Olho por olho, dente por dente
Cresce a ambiguidade na forma como H. se relaciona com os diferentes intervenientes. O militar e o sindicalista tanto parecem querer aproximar-se do líder, como conspiram contra este. Reina um calculismo frio que se revela igualmente numa estética homoerótica e de uma masculinidade construída numa ideia de poder conquistado. Esta camada acaba por ser especialmente importante no texto do Mishima: “Todos estes jogos precisam de pele e de corpo e o Mishima tem uma obra em que este homoerotismo acaba por ser transversal, mas nesta peça acaba por ser uma provocação e uma intimidade que existe entre estas pessoas, mesmo na esfera do poder”, sublinha Albano Jerónimo
O corpo é uma arma e para o líder há que tomar decisões, mesmo que isso contribua para um desfecho trágico para alguns destes seus “camaradas” e contribuidores na sua própria ascensão. Resta saber quem sobrevive no fim destes jogos internos. Que lados se eliminam, à esquerda e direita do líder, para que a sobrevivência das suas ideias se torne num fio condutor – mantendo o capital satisfeito. As dupla de encenadores lança assim um mote de reflexão: “queremos que toda a gente tenha noção de que é este o momento que estamos a atravessar”. Tal como no passado, os líderes, explica Lucas Chéu ficam muitas vezes obcecados com o seu poder. Por seu lado, Albano Jerónimo trata-se um mecanismo, que tem as suas falhas e quebras, mas que não deixa de ser posto em prática na atualidade. “São humanos e teatrais ao mesmo tempo, onde há esta espécie de encantamento que coloca a questão: até onde é que estás disposto a ir para fazer essa transformação?.”

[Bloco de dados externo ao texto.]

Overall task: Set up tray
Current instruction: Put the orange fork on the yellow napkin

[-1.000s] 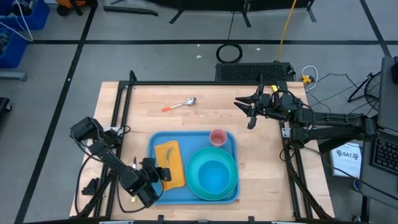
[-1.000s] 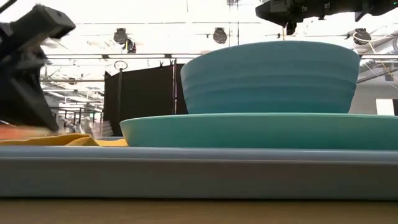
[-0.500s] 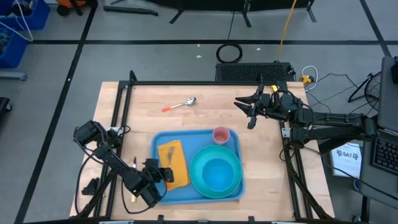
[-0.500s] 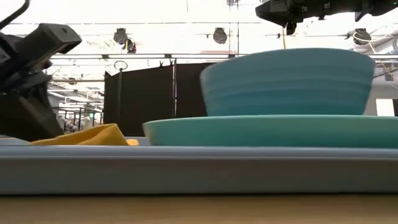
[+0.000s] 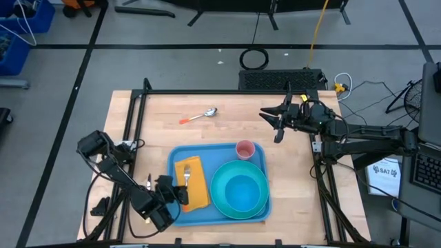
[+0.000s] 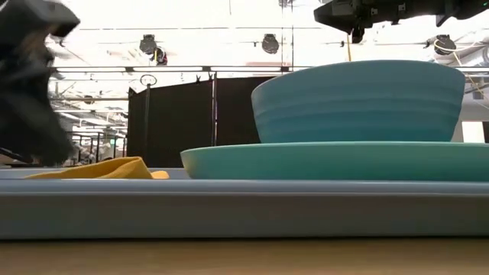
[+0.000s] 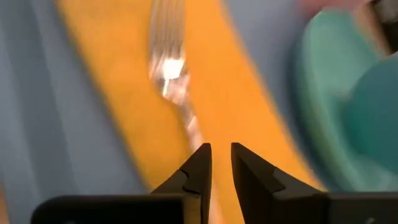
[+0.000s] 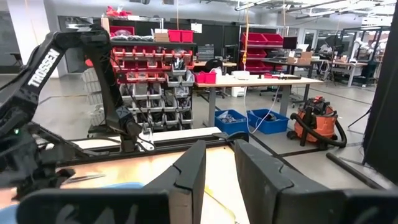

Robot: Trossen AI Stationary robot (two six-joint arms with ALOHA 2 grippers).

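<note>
Light-blue plastic, high view: the tray (image 5: 219, 186) lies on the near half of the wooden bench (image 5: 165, 117), carrying a yellow napkin (image 5: 191, 184) with a fork (image 5: 187, 175) on it, a teal plate (image 5: 238, 193) with a blue bowl (image 5: 240, 192) inside, and a pink cup (image 5: 244, 149) at its far right corner.
High view, left arm: the left end effector (image 5: 180, 196) sits at the tray's near left edge over the napkin; its fingers are too small and dark here to judge.
High view, right arm: the right end effector (image 5: 277, 125) hangs above the bench's far right part, well apart from the tray.
High view, loose item: a spoon (image 5: 200, 116) with an orange handle lies on the far bench.
Low view: the tray's rim (image 6: 244, 206) fills the width; plate (image 6: 336, 160) and bowl (image 6: 359, 99) are cut off at the right, and the cup is hidden. A blurred dark arm mass shows at the left.
Left wrist view: blurred; the fingers (image 7: 198, 167) stand nearly pressed together with a thin gap, over the fork's handle (image 7: 180, 102) on the napkin (image 7: 124, 93). Whether they pinch it cannot be told.
Right wrist view: the fingers (image 8: 193, 168) stand slightly spread with nothing between them.
</note>
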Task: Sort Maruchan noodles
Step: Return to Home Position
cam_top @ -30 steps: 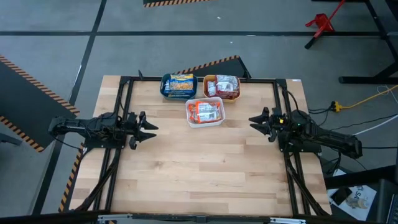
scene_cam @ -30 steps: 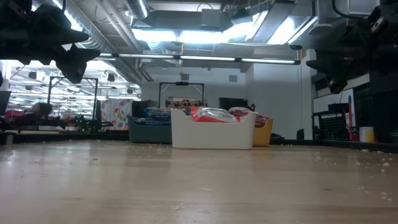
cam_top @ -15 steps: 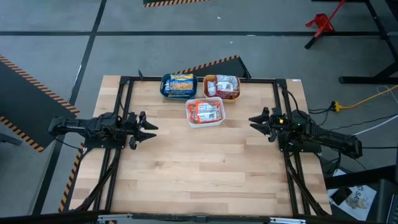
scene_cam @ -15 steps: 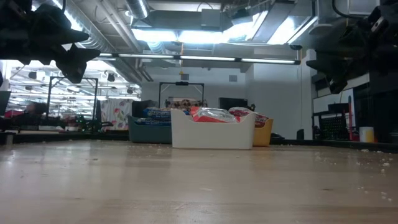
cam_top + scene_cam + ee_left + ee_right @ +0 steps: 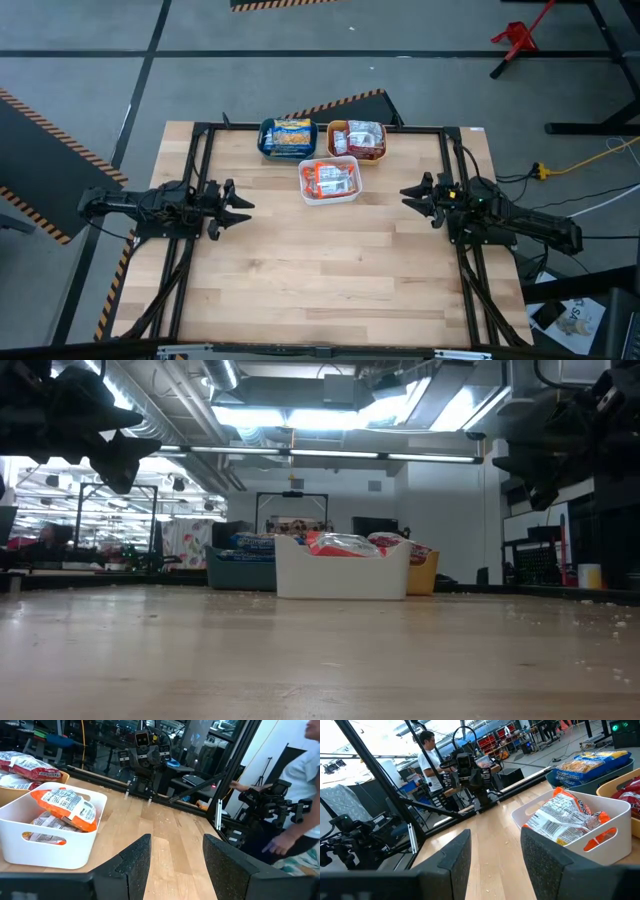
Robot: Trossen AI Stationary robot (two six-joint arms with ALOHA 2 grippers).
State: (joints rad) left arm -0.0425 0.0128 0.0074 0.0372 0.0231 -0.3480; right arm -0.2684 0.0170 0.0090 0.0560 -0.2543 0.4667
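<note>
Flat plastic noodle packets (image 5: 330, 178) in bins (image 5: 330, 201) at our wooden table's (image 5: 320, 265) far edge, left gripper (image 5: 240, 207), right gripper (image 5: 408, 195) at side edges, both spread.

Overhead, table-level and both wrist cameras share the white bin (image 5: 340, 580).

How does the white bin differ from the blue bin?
Colour: the white bin is white; the blue bin is dark teal-blue.
Contents: the white bin holds orange-red packets; the blue bin holds blue-yellow packets.
Place: the white bin stands nearer the middle of the table; the blue bin sits at its far edge, beside the orange bin.
Shared: both stand upright and both hold packets.
</note>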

No teatro, tal como na política, a performance, as palavras ditas, mas também os silêncios refletem um modus operandi que neste espetáculo evidenciam também a forma como são muitas vezes as pessoas (neste caso, os espetadores) que acabam por contribuir para a afirmação destes discursos. “O que vemos, em muitos casos, é que no princípio estes líderes nem têm noção de até que ponto é que estão dispostos a ir, nem algumas das coisas que vão dizer e fazer para se afirmarem”, acrescenta a encenadora.

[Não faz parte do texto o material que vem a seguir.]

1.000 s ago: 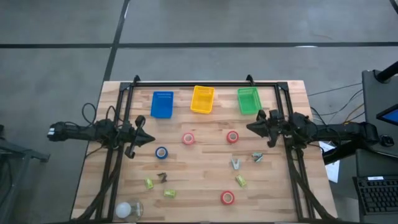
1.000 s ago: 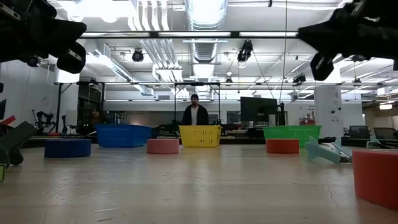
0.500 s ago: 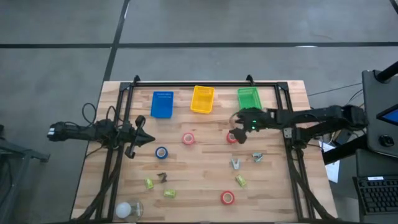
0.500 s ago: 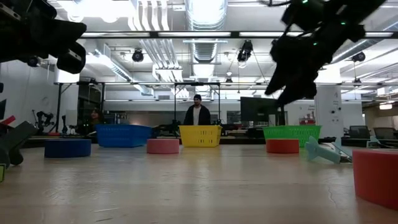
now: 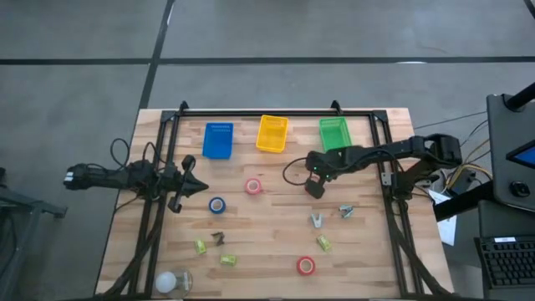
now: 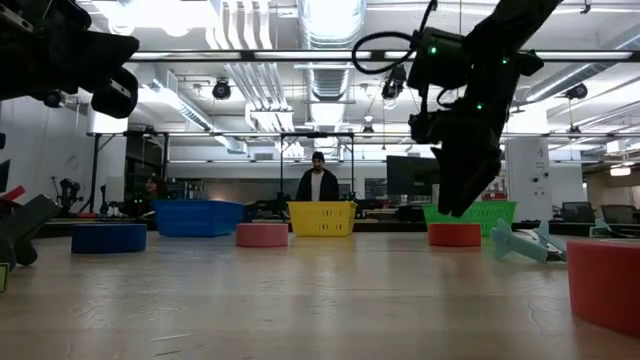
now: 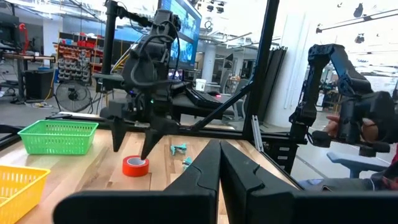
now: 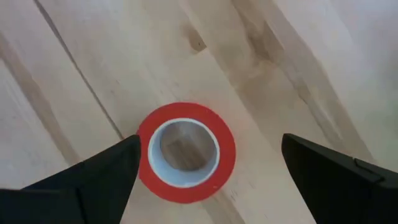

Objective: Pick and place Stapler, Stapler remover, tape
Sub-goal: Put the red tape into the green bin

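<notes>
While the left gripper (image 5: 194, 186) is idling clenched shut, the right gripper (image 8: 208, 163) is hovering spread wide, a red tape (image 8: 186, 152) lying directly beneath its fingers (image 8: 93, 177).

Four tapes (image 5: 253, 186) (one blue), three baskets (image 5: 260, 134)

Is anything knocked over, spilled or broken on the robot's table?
Nothing stands out. The blue basket, yellow basket and green basket sit upright in a row, and the tape rolls lie flat. The open right gripper hangs over one red tape roll.
</notes>
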Robot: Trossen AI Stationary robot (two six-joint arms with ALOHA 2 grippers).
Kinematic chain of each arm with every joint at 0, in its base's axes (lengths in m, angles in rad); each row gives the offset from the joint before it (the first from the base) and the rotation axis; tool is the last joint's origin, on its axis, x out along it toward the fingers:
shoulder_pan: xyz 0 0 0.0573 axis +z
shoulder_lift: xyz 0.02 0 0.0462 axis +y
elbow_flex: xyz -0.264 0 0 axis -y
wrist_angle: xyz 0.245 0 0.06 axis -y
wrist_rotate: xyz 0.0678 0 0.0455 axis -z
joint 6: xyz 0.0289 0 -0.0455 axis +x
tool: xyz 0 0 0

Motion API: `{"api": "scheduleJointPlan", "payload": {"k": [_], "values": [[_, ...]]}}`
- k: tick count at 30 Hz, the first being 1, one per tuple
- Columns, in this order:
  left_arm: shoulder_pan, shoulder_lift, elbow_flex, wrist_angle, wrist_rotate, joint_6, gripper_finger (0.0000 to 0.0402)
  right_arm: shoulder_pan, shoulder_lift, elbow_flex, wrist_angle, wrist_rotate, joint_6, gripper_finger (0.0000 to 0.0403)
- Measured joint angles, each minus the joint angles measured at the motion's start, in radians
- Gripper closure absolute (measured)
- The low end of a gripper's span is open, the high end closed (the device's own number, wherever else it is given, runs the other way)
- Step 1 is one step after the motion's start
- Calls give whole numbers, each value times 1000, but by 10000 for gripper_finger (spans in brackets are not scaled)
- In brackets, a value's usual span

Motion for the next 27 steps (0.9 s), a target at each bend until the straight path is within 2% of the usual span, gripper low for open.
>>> {"api": "scheduleJointPlan", "payload": {"k": [8, 17, 27], "values": [[0, 0, 0, -1, 0, 0, 392, 27, 58, -9, 59, -10, 22, 19], [0, 1, 0, -3, 0, 0, 392, 33, 47, -22, 51, -4, 36, 19], [0, 1, 0, -1, 0, 0, 392, 71, 39, -22, 74, -3, -41, 19]]}}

Há uma entourage sobre a qual se acabam por estabelecer regras e padrões que, no fim do dia, podem contribuir para a destruição da democracia. “E por detrás destes bastidores, há sempre um conjunto de pessoas, algumas ligadas ao poder económico, que solidificam toda esta força e uma forma de fazer política”, diz Albano Jerónimo. Entre o branqueamento e os próprios programas dos partidos, é na reflexão e no questionamento que subsiste uma esperança na manutenção da democracia. As peças estão no sítio e é fácil cair na tentação, refletem os encenadores. Além disso, todos nós somos parte do púlpito, resta saber se mantemos ativa a nossa capacidade de vigiar e condenar “os nossos amigos” – possíveis futuros líderes – que atentam contra a liberdade e a democracia, para que a história não se repita uma vez mais.